Wien (OTS) - Genervt reagiert die ÖH Bundesvertretung auf die "fairen" Vorschläge Hahns für die Universitäten. "Hahn hat immer noch nicht gelernt, dass ein Anstieg der Studierendenzahlen wünschenswert ist!" sagt Thomas Wallerberger vom Vorsitzteam der ÖH Bundesvertretung. "Aus jeder internationalen Studie geht wieder und wieder hervor, dass Österreich zu wenig Studierende hat. Das Problem ist die Finanzierung der Universitäten", so Wallerberger weiter.

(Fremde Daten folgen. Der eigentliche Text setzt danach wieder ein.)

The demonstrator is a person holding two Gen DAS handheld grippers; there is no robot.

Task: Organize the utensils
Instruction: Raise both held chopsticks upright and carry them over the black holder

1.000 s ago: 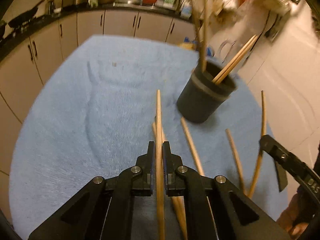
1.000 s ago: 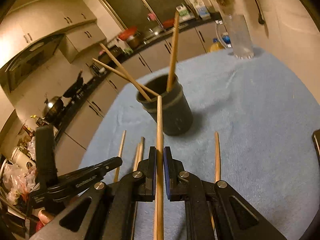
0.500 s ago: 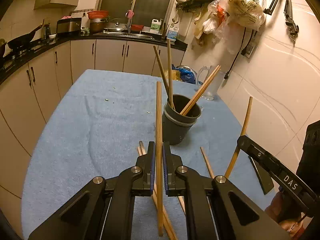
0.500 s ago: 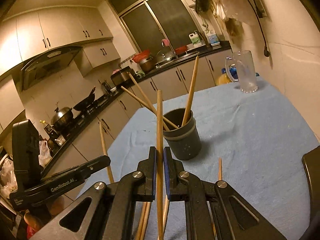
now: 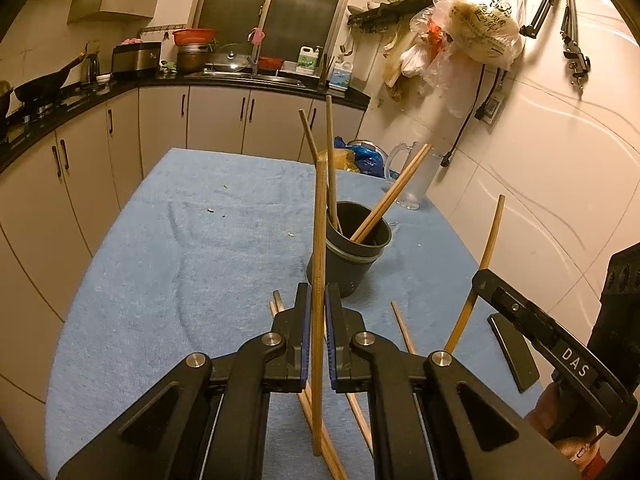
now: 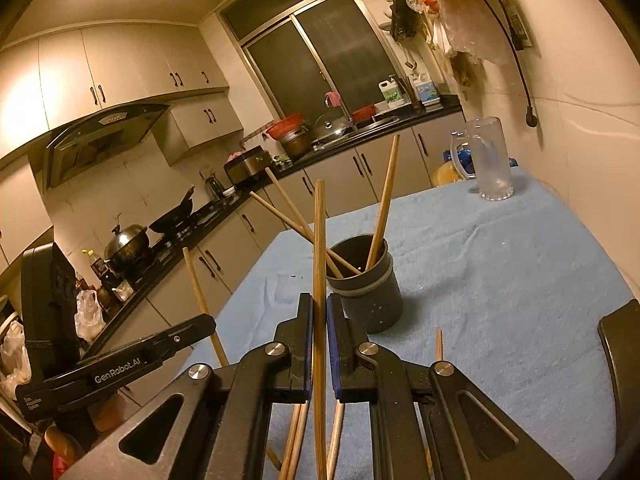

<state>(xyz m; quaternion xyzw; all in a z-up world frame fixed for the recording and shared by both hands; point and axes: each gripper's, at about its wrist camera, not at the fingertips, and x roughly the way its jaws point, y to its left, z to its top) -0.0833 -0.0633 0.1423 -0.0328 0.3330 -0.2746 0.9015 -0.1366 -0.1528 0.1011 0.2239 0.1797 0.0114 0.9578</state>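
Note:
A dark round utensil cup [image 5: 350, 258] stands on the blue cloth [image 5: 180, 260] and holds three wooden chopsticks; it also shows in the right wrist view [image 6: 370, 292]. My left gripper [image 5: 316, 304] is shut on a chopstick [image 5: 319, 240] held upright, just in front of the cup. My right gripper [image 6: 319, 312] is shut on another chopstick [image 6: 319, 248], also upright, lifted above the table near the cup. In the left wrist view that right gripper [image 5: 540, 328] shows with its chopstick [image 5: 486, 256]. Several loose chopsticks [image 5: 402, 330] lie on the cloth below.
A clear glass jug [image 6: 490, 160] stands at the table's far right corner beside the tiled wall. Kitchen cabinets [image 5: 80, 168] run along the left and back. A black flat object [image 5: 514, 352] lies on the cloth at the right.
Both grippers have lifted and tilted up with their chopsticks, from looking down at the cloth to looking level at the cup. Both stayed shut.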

Ähnliches ist zum Vorschlag von Karlheinz Töchterle, Rektor der Uni Innsbruck zu sagen: "Töchterles Vorschlag, flächendeckende Zugangsbeschränkungen für Studierende einzuführen, ist eine typische Rektoren-Reaktion", meint Sigrid Maurer vom ÖH-Vorsitzteam. "Die genannten Maßnahmen richten sich lediglich gegen die Studierenden und nicht gegen das Ministerium, das nicht bereit ist, die nötigen finanziellen Mittel bereitzustellen."

Positives kann das Vorsitzteam den Forderungen nach einem Ausbau des Stipendienwesens und der Studienberatung abgewinnen. "Die langjährigen Forderungen nach einer verbesserten Studien- und MaturantInnenberatung sowie einer Ausweitung der Stipendien werden endlich auch vom Ministerium aufgegriffen", freuen sich Wallerberger und Maurer. "Jetzt muss die Finanzierung dafür geschaffen werden. Mit der Wiedereinführung von Studiengebühren und Zugangsbeschränkungen werden diese positiven Entwicklungen jedoch zunichte gemacht", so Maurer und Wallerberger unisono.